_What is required_
As the answer, set down the lines below from the one containing "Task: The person" through the one containing "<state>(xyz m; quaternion", exactly and inclusively, and no others.

[Data excerpts]
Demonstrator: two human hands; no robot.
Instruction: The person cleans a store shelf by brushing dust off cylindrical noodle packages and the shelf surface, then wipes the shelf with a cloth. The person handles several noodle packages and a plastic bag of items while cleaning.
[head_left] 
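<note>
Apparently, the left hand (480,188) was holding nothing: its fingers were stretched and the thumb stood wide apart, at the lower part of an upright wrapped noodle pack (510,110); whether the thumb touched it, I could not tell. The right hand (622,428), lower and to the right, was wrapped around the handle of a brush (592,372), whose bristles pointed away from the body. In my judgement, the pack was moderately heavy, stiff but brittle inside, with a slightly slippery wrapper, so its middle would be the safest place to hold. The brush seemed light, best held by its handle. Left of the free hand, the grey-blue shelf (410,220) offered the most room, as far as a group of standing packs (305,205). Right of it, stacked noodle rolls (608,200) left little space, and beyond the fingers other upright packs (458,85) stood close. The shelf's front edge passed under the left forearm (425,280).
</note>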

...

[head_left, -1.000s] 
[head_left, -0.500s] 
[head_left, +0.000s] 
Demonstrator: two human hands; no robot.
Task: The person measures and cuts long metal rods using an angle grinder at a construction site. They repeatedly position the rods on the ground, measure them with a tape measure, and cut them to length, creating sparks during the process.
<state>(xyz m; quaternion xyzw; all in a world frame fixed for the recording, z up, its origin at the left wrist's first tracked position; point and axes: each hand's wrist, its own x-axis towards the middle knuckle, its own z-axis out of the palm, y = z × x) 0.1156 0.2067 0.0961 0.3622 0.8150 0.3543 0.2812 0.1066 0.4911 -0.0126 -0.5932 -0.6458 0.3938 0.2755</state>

_Final answer_
Task: The person measures and cuts long metal rods using an angle grinder at a construction site. They repeatedly position the rods on the ground, measure them with a tape measure, and cut them to length, creating sparks during the process.
<state>(xyz m; quaternion xyzw; all in a world frame fixed for the recording, z up, its origin at the left wrist's first tracked position; point and axes: each hand's wrist, its own x-axis towards the middle knuckle, its own z-axis out of the palm, y = z × x) 0.1156 0.2067 0.0961 0.3622 0.8150 0.3543 0.2812 0.1066 0.4911 -0.0126 -0.5932 -0.6458 0.3938 0.2755</state>

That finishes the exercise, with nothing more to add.